Chris Hadfield : Heureusement, je crois Bill, je vais répondre les deux à la fois. Le plus haut où vont la plupart des gens est peut‑être de grimper sur une haute colline ou d’escalader une montagne et de regarder autour ou alors de prendre l’avion et de commencer à voir ce qui se trouve au‑delà des deux dimensions de la surface du monde de tous les jours. Avoir la chance de se trouver aussi loin que nous le sommes et d’en plus faire le tour du monde toutes les 90 minutes, vous n’avez jamais vu ça sur le plateau de tournage, mais les vues qu’ils ont utilisées dans Star Trek pour nous montrer de quoi avait l’air le monde par les hublots de Zulu et de Chekov, c’est à ça que ressemble le monde.

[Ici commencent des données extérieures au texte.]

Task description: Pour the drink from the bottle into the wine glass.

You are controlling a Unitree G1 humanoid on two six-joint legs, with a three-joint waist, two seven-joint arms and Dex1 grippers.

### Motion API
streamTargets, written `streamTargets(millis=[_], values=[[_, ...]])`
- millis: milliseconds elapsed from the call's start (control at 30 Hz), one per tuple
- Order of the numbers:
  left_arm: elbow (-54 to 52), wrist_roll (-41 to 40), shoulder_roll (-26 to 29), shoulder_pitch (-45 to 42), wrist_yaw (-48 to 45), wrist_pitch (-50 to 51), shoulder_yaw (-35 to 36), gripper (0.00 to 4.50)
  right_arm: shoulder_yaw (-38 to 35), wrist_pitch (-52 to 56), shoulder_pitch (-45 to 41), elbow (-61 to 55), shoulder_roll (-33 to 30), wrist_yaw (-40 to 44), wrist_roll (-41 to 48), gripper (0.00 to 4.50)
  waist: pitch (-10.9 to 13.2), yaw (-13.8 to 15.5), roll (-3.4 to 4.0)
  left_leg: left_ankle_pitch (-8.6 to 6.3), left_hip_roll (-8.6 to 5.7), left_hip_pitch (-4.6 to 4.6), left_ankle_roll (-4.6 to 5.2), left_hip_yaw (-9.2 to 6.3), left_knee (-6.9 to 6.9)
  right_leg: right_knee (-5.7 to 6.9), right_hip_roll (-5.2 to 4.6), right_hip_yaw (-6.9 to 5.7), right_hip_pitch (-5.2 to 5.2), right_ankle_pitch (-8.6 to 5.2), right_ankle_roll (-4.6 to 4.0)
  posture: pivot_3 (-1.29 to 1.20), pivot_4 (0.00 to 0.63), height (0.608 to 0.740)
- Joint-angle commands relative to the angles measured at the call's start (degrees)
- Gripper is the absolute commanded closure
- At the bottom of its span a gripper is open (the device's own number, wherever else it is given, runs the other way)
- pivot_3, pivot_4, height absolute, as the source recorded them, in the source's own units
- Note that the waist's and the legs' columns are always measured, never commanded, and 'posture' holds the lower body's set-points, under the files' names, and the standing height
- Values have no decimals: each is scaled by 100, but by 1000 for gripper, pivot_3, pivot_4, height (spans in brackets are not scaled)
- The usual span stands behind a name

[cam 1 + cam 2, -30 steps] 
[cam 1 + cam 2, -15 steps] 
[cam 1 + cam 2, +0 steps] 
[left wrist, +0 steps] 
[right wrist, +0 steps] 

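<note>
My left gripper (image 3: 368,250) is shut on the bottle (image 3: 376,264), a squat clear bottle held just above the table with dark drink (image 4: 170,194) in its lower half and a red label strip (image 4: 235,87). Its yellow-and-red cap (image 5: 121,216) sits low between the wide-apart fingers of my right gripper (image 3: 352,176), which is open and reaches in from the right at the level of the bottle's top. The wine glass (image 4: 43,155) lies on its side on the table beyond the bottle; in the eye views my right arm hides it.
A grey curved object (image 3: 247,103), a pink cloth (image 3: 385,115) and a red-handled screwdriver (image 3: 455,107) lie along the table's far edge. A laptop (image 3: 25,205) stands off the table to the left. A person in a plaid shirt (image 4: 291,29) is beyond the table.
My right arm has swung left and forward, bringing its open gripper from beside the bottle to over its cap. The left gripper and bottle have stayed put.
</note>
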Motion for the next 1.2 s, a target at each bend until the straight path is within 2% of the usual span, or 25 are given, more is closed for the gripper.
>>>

Il y a une énorme et magnifique Terre qui tourne en dessous de nous, mais tout ce que vous avez à faire c’est de vous mettre à l’envers et, soudainement, l’univers est juste là, sous vos pieds et c’est là où l’ingénieur en moi, bien sûr, pense beaucoup au vaisseau et à la façon dont nous sommes arrivés jusqu’ici ainsi qu’aux problèmes et aux difficultés. Mais l’humain en moi reconnaît ce que nous sommes au milieu de tout ça. Nous avons grimpé une colline puis pris un avion et nous voilà maintenant sur le point de pouvoir quitter la planète de façon permanente pour aller voir tout ce qui existe ailleurs. Et je me sens intimement lié à tout ça. C’est ce qui m’a inspiré quand j’étais petit et j’y ai en quelque sorte consacré toute ma vie. Je suis devenu ingénieur puis pilote de chasse et ensuite pilote d’essai pour acquérir les compétences et espérer un jour faire ce que je fais. Et aujourd’hui je fais de mon mieux pour aider les gens à voir tout ça, pour nous aider à comprendre où nous en sommes philosophiquement et historiquement dans notre compréhension humaine de notre place dans l’univers.

Ce sont des grands mots vous savez pour un technicien de laboratoire dans une station spatiale…

William Shatner : Je sais, mais…

Chris Hadfield : … mais c’est définitivement le sentiment que j’éprouve tout le temps.

William Shatner : C’est inspirant ce que vous dites. Permettez‑moi de revenir en arrière, vous avez fait des vols d’essai sur plusieurs aéronefs. Vous avez été pilote d’essai, ce qui est le plus grand exemple de courage parce que vous pilotez un appareil inconnu et que vous ne savez pas comment il se comportera. Comment gérez‑vous la peur qui accompagne aussi un voyage dans l’espace et le retour, ce qui est peut‑être plus effrayant encore?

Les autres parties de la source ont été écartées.